Phonemic answered 5/5, 2011 at 18:42 Comment(3)

Microsoft has this standard phrase in its documentation (they put it even on the classes without publc static members): "Any public static members of this type are thread safe. Any instance members are not guaranteed to be thread safe." It beats me. It it is too ambiguous to my mind. – Tolerant 7/5, 2011 at 13:50

Brian: what do you mean under "make sure all static members are thread-safe when coding classes"? That all writes (and reads) from non-static methods to/from static fields are done under a lock(){} - it is pretty big endeavor. Most reasonably we can hope that all static members are initialized to the same value by all objects of class which we will instantiate, and never changed after that - only read. – Tolerant 7/5, 2011 at 14:4

@Denis: That is exactly what it means. No matter how difficult it may seem you pretty much have to make all static field access thread-safe. Otherwise, the entire class could not be used at all in multithreaded environments like ASP.NET for example. Normally it's not so bad because often times the static fields are initialized once and never written to again so you really don't need to lock in those cases. – Phonemic 7/5, 2011 at 20:5

P

11

This is a really interesting question.
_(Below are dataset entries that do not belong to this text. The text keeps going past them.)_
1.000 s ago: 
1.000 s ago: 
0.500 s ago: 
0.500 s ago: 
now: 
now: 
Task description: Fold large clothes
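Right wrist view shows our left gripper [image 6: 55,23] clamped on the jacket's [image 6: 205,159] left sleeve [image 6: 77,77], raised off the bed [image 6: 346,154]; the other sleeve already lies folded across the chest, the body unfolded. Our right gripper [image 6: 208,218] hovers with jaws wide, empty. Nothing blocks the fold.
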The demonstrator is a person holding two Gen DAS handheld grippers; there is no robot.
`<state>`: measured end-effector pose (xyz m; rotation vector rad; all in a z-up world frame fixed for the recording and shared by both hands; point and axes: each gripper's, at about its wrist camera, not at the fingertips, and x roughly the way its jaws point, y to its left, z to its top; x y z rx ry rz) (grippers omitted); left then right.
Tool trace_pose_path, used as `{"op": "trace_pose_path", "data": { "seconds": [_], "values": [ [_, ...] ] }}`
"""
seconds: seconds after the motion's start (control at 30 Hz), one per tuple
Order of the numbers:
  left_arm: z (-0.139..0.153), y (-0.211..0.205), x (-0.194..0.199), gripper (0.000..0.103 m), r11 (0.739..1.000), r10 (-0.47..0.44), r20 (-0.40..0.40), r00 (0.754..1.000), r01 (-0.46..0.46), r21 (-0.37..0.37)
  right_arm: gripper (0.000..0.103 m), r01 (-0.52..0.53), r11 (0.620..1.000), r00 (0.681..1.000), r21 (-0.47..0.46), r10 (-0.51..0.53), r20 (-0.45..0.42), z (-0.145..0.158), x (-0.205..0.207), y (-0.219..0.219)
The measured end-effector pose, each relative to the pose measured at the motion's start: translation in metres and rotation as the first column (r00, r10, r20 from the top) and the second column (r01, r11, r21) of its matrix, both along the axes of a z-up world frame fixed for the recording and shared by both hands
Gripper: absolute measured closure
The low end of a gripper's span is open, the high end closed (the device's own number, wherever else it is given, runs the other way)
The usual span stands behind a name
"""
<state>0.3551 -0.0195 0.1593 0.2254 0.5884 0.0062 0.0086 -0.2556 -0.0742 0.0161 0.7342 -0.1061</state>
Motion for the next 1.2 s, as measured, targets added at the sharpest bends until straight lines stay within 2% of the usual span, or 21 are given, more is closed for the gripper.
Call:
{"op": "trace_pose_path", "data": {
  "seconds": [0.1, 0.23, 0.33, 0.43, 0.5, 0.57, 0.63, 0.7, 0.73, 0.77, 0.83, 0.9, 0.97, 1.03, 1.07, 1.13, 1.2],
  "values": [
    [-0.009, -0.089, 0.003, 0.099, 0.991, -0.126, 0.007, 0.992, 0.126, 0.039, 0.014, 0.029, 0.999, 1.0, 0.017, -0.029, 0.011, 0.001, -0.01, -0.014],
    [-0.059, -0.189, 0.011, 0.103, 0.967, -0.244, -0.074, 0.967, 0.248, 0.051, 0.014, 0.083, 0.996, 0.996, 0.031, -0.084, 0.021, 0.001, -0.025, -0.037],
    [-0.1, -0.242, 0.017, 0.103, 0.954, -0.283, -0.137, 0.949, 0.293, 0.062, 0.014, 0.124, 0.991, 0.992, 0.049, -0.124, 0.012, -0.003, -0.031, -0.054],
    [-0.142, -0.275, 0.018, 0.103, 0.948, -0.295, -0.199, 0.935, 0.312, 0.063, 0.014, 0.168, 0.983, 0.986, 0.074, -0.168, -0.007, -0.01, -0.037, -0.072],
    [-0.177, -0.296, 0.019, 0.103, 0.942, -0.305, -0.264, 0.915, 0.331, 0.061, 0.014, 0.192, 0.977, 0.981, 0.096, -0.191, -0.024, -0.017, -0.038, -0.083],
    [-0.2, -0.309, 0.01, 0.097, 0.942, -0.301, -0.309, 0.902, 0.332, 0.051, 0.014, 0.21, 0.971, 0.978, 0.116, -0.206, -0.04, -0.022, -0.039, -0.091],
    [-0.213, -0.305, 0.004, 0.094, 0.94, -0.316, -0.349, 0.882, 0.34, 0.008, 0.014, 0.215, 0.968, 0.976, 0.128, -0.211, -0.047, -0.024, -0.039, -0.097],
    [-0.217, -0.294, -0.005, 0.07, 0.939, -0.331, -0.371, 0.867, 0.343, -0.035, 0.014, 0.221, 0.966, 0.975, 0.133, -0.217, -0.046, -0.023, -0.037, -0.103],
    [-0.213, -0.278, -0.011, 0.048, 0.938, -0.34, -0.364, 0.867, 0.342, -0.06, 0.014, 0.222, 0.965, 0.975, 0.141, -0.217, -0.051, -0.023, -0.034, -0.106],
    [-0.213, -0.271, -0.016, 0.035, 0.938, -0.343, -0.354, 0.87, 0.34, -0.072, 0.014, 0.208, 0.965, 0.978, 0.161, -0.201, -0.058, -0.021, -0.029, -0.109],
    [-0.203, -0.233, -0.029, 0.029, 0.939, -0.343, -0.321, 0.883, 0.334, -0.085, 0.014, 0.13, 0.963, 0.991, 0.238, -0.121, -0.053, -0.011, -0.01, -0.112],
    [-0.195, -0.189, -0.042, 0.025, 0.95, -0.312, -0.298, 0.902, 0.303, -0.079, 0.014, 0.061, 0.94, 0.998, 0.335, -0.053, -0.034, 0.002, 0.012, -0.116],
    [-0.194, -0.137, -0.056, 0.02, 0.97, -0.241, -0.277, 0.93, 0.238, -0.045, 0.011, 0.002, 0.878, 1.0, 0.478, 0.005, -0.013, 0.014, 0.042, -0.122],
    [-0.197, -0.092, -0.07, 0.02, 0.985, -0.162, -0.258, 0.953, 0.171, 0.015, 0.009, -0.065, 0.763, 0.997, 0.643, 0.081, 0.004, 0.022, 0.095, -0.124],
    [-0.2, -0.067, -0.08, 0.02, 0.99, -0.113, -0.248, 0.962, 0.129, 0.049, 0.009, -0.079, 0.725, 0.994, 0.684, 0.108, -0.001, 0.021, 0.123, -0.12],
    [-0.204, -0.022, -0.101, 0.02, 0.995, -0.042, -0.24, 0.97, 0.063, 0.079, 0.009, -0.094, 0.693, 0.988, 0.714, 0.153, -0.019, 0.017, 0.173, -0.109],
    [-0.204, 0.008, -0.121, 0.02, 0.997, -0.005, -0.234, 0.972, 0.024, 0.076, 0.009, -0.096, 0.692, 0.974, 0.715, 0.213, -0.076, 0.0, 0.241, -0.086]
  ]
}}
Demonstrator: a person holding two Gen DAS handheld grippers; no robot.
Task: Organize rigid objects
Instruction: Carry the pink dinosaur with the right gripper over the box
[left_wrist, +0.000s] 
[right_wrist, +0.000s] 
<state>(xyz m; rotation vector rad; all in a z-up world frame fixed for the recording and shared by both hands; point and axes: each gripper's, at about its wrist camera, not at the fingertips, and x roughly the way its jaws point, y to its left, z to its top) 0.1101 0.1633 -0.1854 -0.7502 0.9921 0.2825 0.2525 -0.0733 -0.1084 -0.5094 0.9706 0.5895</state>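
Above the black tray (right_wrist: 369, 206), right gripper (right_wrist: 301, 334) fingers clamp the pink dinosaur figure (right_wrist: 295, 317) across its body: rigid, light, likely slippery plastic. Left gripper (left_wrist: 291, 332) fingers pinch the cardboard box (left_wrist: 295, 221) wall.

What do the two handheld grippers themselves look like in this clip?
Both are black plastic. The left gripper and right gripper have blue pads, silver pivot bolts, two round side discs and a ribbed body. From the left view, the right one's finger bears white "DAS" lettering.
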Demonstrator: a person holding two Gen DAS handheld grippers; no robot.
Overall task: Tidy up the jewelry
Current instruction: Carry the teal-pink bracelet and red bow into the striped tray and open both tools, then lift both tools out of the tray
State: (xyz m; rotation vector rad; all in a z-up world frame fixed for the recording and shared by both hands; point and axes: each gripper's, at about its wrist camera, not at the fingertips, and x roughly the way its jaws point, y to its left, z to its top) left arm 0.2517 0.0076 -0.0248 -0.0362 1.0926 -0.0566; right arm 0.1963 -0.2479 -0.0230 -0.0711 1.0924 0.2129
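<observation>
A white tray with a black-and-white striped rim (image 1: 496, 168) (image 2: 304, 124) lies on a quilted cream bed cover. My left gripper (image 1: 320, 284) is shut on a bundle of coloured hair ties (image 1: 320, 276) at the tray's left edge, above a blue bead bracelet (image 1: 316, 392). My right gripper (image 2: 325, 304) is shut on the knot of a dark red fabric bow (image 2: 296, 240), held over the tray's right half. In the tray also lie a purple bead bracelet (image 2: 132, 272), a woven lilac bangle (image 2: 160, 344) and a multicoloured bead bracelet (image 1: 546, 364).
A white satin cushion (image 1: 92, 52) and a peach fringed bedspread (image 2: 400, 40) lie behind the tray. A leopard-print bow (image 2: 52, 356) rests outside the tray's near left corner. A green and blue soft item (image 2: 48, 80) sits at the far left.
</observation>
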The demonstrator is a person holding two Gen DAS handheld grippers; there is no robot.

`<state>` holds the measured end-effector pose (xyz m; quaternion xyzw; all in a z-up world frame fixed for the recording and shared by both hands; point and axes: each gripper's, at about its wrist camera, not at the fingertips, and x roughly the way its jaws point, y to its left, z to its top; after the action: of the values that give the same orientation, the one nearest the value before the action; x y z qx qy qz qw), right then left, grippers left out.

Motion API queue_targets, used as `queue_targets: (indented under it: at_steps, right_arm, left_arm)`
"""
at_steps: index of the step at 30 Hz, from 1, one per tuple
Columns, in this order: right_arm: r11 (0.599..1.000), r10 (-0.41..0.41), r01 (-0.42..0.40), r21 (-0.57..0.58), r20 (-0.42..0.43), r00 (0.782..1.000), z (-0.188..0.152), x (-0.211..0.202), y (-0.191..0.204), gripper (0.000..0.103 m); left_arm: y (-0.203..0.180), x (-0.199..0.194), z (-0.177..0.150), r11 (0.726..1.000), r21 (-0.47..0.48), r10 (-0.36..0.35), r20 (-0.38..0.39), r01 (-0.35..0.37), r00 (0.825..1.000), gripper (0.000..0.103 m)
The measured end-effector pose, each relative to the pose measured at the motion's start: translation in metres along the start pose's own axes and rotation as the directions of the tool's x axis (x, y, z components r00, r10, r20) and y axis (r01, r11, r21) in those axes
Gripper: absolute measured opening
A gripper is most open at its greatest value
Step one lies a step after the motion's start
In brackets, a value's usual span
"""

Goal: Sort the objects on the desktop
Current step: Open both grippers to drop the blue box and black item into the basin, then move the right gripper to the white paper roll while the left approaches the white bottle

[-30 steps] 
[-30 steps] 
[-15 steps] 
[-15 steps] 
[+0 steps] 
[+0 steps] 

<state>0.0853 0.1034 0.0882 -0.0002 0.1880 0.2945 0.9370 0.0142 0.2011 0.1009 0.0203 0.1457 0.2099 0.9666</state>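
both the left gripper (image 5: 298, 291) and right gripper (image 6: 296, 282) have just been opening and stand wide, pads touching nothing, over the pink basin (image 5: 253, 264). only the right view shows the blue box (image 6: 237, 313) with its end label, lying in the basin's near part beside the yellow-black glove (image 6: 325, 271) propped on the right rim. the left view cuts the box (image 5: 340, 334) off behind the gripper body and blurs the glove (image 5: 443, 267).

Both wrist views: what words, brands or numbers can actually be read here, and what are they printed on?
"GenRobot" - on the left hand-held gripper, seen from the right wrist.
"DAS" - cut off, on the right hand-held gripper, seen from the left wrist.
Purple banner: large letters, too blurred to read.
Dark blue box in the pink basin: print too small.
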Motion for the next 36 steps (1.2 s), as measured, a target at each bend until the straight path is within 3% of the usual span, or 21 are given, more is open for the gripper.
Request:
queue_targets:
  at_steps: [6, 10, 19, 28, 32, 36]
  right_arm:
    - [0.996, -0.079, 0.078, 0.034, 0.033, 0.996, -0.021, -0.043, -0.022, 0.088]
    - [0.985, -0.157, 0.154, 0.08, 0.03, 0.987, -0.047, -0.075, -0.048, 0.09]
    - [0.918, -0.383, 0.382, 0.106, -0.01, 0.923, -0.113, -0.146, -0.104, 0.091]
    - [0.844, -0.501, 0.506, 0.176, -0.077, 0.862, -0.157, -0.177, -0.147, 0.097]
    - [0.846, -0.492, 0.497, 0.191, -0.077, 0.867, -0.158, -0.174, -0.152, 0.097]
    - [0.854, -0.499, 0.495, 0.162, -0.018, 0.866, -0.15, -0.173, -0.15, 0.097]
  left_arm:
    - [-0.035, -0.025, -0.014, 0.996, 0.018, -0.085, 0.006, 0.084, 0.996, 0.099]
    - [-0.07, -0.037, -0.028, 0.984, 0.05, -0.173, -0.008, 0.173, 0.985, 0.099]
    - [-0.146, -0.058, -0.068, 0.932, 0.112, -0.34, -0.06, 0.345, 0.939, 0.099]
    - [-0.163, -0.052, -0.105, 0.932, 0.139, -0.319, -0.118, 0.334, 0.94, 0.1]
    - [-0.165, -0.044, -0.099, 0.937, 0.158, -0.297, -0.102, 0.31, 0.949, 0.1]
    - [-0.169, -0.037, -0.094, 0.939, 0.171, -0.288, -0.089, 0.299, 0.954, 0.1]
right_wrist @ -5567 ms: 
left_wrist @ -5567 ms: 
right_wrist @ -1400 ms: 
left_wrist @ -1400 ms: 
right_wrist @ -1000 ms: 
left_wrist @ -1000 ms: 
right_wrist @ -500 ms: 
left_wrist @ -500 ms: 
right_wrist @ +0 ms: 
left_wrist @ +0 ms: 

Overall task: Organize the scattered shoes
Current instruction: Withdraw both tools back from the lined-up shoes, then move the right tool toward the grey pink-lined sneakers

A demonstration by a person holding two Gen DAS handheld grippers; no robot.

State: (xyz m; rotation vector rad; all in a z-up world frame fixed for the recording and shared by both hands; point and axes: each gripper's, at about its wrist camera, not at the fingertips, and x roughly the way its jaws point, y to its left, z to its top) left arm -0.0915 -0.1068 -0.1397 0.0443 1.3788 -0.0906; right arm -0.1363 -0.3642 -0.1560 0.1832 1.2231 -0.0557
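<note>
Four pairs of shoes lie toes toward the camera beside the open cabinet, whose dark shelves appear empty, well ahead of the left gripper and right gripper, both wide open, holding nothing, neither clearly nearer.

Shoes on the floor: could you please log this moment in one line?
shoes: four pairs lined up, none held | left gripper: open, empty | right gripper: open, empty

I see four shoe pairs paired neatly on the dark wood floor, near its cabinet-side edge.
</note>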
Compression is highly CPU intensive, relying on lots of searching and comparisons. So it's very appropriate to want to parallelize it, when you've got multiple CPUs with unimpeded memory access.

There is a class called ParallelDeflateOutputStream within the DotNetZip library that does what you are describing. The class is documented here.

It can be used only for compression - no decompression. Also it is strictly an output stream - you cannot read in order to compress. Considering these constraints, it is basically a DeflateOutputStream, that internally uses multiple threads.

The way it works: It breaks up the incoming stream into chunks, then drops off each chunk into a separate worker thread to be compressed individually. Then it merges all those compressed streams back into one ordered stream at the end.

Suppose the "chunk" size maintained by the stream is N bytes. As the caller invokes Write(), data is buffered into a bucket or chunk. Inside the Stream.Write() method, when the first "bucket" is full, it calls ThreadPool.QueueUserWorkItem, allocating the bucket to the workitem. Subsequent writes into the stream begin filling the next bucket, and when that is full, Stream.Write() calls QUWI again. Each worker thread compresses its bucket, using a "Flush Type" of Sync (see the deflate spec), and then marks its compressed blob ready for output. This various outputs are then re-ordered (because chunk n does not necessarily get compressed before chunk n+1), and written to the captive output stream. As each bucket is written, it is marked empty, ready to be re-filled by the next Stream.Write(). Each chunk must be compressed with the flush type of Sync in order to allow their re-combination via simple concatenation, for the combined bytestream to be a legal DEFLATE Stream. The final chunk needs Flush type = Finish.

The design of this stream means that callers don't need to write with multiple threads. Callers just create the stream as normal, like the vanilla DeflateStream used for output, and write into it. The stream object uses multiple threads, but your code doesn't interface directly with them. The code for a "user" of the ParallelDeflateOutputStream looks like this:

using (FileStream raw = new FileStream(CompressedFile, FileMode.Create))
{
    using (FileStream input = File.OpenRead(FileToCompress))
    {
        using (var compressor = new Ionic.Zlib.ParallelDeflateOutputStream(raw))
        {
            // could tweak params of parallel deflater here
            int n;
            var buffer = new byte[8192];
            while ((n = input.Read(buffer, 0, buffer.Length)) != 0)
            {
                compressor.Write(buffer, 0, n);
            }                    
        }
    }
}

It was designed for use within the DotNetZip ZipFile class, but it is quite usable as a standalone compressing output stream. The resulting stream can be de-DELFATED (inflated?) with any inflater. The result is fully compliant to the spec.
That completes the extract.